Setiap kali kutulis namamu di buku ini, lukaku mengoyak dan mengoyak lagi. Aku belajar bagaimana cara melupakanmu. Kutulis terus namamu agar hatiku terbiasa dengannya. Tapi kekosonganlah yang merayapiku. Semakin kucoba tuk lupakanmu, semakin kuat hatiku meraung dan memanggilmu lagi. Kau memang kutukan bagiku, Dia. Kutukan yang membuatku terus mencintaimu.
Kubalik kertas dan lanjut membaca. Setiap lembarnya berisi kesedihan yang Bulan torehkan lewat goresan tintanya. Ya, kebodohanku menjadi koreng menahun dan tak terobati. Ini semua salahku, dan terlambat untuk memulai lagi.
Detik mengerjap, hening mengendap dan hatiku berdegap. Iba menggerayangi dan hatiku terbayangi masalalu yang tak kunjung hilang. Aku lelah, Dia, aku lelah. Seandainya hidup ini mudah- semudah kau melupakanku, mungkin aku akan bahagia. Tuhan itu, satu, Dia, kita yang berbeda. Dan tak seharusnya perbedaan itu menggoyah cinta kita. Aku diciptakan dari tulang rusukmu- kau juga tahu itu kan? Tak pernahkah sedetik saja kau rasakan ada yang hilang di tubuhmu? Tulang rusukmu yang telah lama menunggu? Aneh. Karena setiap malam kurasakan tubuhku membeku. Tubuhku yang telah kehilangan hangatmu.
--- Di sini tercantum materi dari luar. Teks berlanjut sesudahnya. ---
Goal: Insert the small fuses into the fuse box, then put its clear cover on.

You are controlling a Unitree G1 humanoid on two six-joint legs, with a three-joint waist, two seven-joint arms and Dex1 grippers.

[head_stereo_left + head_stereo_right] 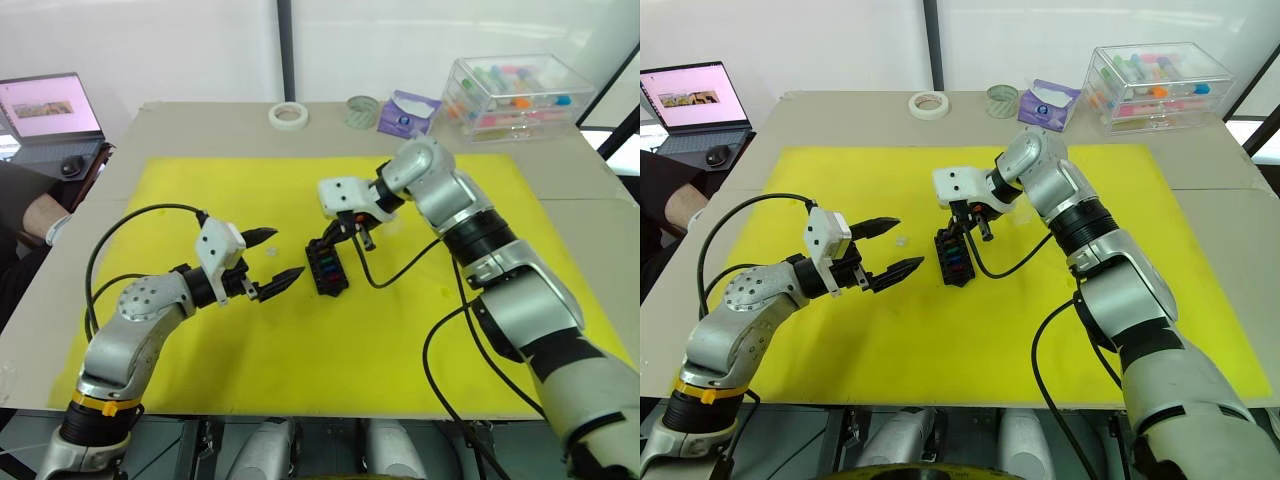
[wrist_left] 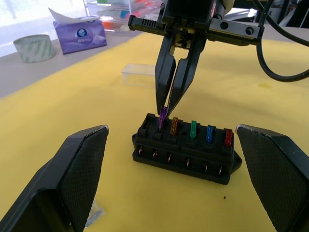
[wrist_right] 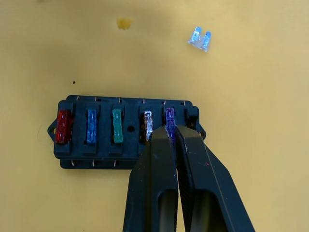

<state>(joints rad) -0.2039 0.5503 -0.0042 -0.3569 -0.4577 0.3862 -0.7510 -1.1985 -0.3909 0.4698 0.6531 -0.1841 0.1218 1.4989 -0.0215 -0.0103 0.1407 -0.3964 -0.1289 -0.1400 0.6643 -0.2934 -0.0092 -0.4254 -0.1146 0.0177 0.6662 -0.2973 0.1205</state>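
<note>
Right hand [image 2: 166, 107] pinches the purple fuse [image 2: 162, 117], seating it in the end slot of the fuse box [image 2: 186, 150]. Left hand [image 1: 271, 256] hovers beside it, fingers spread wide and empty

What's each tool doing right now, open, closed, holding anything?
Left tool: open, empty, beside the fuse box.
Right tool: closed on the purple fuse, at the box's end slot.

On the yellow mat [image 1: 330, 340] covering the table [image 1: 200, 125], the right hand [image 1: 345, 228] reaches down onto the far end of the black fuse box [image 1: 326, 268] with its coloured fuses, while the left hand [image 1: 272, 256] hovers beside it, fingers spread apart.
</note>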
Maafkan aku untuk egoku, Bulan.
Dia. Dia. Dia. Sudah kutulis namamu seribu kali, tapi tetap saja, namamu melekat di mimpiku.
Halaman terakhir.
Kini aku tak muda lagi. Begitu banyak tahun yang kuhabiskan dengan menoleh ke belakang dan berharap Dia datang. Tapi yang kulakukan hanya menghabiskan nyawa dan meniti jalan menuju maut. Aku menggali lubangku sendiri- mengoyak hatiku sendiri. Setelah dua puluh tahun barulah kusadar, Dia hanya masalalu. Apakah aku sebodoh itu dan tak akan mati jika Dia belum datang? Aku tak tahu.. Hanya saja, kurasa rohku takkan bisa tenang bila belum menyelesaikan apa yang telah kumulai. Aku masih menunggumu Dia, bahkan dalam maut. Aku ingin bersamamu, mana tahu kita bisa bersama-sama di nirwana.
Kututup lembar terakhir dan menatap tubuhnya yang diam dalam tenang. Kupaksa tubuhku bangkit dan tidur di sisinya.
"Ternyata kamu masih menungguku, Bulan. Sekarang aku datang..."
Tak henti kugenggam Bulan, mungkin genggaman terakhir yang dapat kuberikan padanya. Mataku terpejam. Gelap. Kurasakan detak jantung kami yang mulai melemah dan... Hilang dalam sebuah genggaman.